Mill Creek is where we had the family boat yard where my grandfather and great grandfather built and repaired wooden boats. It’s also where both of them and I used to sit over the decades on the back porch of the house overlooking the creek to sit and contemplate life and the nature around us. My grandpa used to talk about sitting there and watching the tomato plants grow in real time. Before I left, I would often go to sit on the back stoop at night, watching the water lap against the bulkhead, and rock the sail boats there halyards clanging in the breeze. I would look at the stars and marvel at them.

In the park by my house along the creek near the other bridge on the island, I was in awe of the native Sitka spruce tree nestling with the native tall Oregon grape shrubs. The textures and colors of the leaves were stunning. I thought about the relationship between the trees and the shrubs, and how beautiful they were in both their simplicity and complexity. I sat on a bench and watched them for a while, soaking in the air and the drizzle and the coolness and the fresh smell of earth and rain meeting.

[Sitka Spruce and Tall Oregon Grape, Clarks Creek Park, WA]

Next I walked and visited a beautiful paper birch tree. I marveled at the lichen and moss growing on its trunk. There were many grooves and ditches and divots in the bark, where humans had carved their names and initials scarring the tree. I apologized to the tree on behalf of the humans who mistreated it. On the ground, there was a fallen branch from this tree with the paper bark still intact encompassing nearly completely rotten wood. I brought home some pieces of the bark as an offering to my ancestor altar.

[paper birch]

Then, I met another tree, which appeared to be a weeping willow along the bank of the creek. It’s long, spindly, drooping branches leafless. Sticking out of the tree at the base was a metal bar and throughout different parts of the tree trunk were pieces of metal sticking out of the bark, and what appeared to be wire, wrapped around the tree, creating scars and wounds, healed over and jagged edges. Branches were overlapping and even in one part, a branch had reconnected itself to the tree. I also apologized to this tree on behalf of the ignorant or forgetful humans who failed to remove the metal stakes and wire, which likely had kept it in its place and supported it and its youth but we’re never removed in order to let it fully flourish without harm as it matured.

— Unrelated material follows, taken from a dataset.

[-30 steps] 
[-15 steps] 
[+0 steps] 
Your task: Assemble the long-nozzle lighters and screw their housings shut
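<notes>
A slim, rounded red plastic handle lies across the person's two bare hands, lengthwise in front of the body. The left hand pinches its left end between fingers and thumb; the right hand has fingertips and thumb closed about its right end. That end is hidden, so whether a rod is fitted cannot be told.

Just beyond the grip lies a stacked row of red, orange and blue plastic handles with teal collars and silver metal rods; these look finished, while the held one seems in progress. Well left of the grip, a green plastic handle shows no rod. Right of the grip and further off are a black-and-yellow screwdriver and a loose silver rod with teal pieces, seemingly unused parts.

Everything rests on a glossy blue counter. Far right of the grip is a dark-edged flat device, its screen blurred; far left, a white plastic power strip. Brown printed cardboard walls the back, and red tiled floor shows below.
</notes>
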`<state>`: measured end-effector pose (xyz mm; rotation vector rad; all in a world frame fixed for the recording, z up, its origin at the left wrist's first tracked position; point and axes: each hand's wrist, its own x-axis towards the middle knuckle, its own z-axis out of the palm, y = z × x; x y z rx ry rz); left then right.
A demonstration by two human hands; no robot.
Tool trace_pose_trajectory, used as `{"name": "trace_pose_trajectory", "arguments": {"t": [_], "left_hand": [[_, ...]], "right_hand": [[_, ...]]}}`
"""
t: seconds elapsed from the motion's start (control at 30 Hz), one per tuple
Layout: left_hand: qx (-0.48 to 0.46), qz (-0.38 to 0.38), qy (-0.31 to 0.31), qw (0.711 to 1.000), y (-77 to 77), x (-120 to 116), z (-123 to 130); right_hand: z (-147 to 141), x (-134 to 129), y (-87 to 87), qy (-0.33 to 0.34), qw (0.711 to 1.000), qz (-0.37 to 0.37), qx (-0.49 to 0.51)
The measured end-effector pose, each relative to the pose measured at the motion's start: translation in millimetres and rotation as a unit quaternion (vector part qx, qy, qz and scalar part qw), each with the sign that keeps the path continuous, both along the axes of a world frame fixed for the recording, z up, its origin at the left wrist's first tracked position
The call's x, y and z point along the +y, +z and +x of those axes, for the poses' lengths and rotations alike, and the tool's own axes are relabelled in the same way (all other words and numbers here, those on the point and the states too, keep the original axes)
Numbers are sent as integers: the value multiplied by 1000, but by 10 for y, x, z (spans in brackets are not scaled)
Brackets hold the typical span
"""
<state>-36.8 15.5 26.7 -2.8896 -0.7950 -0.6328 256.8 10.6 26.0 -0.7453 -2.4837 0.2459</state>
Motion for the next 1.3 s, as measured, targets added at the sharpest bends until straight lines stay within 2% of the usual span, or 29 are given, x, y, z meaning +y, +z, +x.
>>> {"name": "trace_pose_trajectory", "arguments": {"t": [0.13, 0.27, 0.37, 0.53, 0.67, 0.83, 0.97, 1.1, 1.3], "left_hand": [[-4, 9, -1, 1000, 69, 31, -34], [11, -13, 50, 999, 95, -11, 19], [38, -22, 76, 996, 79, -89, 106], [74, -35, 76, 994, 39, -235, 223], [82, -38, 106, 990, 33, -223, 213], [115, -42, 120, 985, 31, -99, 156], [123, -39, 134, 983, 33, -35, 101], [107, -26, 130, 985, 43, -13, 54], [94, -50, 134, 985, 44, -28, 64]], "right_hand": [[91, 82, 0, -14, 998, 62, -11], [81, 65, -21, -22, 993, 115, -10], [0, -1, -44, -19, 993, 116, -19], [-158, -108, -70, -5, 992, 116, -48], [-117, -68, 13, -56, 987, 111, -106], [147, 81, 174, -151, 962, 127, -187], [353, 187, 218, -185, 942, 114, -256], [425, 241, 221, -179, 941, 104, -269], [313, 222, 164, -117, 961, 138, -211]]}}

I continued on my walk to the tiny boat ramp, and I sat with the water, and I let it run over my hand, and between my fingers, the pressure of it, pushing and rippling around my fingers, and through them, the flow continuing, smoothing the rocks and taking away bits of shoreline, providing life to ducks and other birds and fish and snails and trees and shrubs and flowers, and to us humans.

[the boat ramp, Clark’s Creek Park, WA]

There, I met a woman and her dogs and I took a photo of them by request, and we talked about the water level and the ducks and the beauty. After she left, I collected some water in a jar for my altar at home, and I collected a few pebbles as offerings on my ancestor altar.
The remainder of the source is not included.